• Exercise aim
Write out exactly what each line says, starting with the first line below and ending on the one with "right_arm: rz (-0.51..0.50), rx".

• Given data
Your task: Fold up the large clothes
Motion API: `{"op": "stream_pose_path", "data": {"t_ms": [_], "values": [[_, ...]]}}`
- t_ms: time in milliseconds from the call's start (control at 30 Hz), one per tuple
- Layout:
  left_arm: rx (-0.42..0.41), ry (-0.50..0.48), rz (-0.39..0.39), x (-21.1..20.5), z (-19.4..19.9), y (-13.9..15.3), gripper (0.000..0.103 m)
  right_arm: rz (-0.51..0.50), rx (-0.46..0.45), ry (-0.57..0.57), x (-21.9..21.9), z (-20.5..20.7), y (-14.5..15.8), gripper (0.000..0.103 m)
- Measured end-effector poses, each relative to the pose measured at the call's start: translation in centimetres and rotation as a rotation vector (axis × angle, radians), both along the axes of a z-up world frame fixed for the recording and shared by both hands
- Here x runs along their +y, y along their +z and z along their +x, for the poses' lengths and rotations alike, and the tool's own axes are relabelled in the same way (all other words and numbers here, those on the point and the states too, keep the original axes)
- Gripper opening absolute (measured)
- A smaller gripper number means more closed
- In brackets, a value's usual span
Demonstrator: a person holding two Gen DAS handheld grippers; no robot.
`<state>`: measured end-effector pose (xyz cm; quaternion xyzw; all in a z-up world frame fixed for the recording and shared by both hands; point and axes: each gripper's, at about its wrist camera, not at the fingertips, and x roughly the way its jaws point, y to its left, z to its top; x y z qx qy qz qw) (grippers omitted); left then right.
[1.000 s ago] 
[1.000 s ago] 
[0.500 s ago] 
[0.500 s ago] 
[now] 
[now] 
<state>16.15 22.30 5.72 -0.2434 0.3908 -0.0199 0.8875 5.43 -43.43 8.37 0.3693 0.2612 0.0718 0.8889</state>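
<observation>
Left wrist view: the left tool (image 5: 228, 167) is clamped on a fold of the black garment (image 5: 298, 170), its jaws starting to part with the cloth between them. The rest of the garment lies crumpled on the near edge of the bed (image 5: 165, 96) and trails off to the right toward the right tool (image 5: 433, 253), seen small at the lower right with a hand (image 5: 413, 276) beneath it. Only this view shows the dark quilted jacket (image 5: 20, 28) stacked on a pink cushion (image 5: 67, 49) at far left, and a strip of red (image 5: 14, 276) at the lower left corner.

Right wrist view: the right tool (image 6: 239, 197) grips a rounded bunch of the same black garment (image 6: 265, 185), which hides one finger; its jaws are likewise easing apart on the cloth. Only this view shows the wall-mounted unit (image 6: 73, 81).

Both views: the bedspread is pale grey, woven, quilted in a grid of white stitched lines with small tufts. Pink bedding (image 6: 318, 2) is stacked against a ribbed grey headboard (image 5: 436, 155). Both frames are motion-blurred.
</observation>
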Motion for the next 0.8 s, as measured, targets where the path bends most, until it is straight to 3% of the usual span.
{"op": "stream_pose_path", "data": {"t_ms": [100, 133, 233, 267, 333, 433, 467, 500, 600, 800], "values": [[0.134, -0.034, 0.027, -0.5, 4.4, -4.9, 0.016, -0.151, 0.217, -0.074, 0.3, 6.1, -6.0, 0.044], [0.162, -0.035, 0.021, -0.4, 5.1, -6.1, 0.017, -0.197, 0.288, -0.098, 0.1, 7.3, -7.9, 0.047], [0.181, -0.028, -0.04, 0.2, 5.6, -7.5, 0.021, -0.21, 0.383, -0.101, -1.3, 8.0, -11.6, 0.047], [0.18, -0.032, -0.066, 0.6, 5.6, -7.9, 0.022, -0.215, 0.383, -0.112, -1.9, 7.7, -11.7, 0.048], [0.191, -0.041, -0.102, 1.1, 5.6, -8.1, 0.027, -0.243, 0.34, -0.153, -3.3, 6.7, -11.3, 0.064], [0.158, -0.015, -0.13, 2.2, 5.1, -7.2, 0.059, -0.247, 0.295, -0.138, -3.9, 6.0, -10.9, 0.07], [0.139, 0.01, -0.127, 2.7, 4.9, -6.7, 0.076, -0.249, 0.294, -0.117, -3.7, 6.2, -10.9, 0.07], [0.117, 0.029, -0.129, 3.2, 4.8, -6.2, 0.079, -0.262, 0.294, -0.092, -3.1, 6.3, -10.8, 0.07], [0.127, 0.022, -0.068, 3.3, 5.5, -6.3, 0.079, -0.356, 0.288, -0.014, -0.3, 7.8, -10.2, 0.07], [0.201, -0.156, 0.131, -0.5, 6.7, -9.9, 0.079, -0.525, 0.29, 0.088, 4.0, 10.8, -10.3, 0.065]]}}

• Expected answer
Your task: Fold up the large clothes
Motion API: `{"op": "stream_pose_path", "data": {"t_ms": [_], "values": [[_, ...]]}}`
- t_ms: time in milliseconds from the call's start (control at 30 Hz), one per tuple
- Layout:
  left_arm: rx (-0.42..0.41), ry (-0.50..0.48), rz (-0.39..0.39), x (-21.1..20.5), z (-19.4..19.9), y (-13.9..15.3), gripper (0.000..0.103 m)
  right_arm: rz (-0.51..0.50), rx (-0.46..0.45), ry (-0.57..0.57), x (-21.9..21.9), z (-20.5..20.7), y (-14.5..15.8), gripper (0.000..0.103 m)

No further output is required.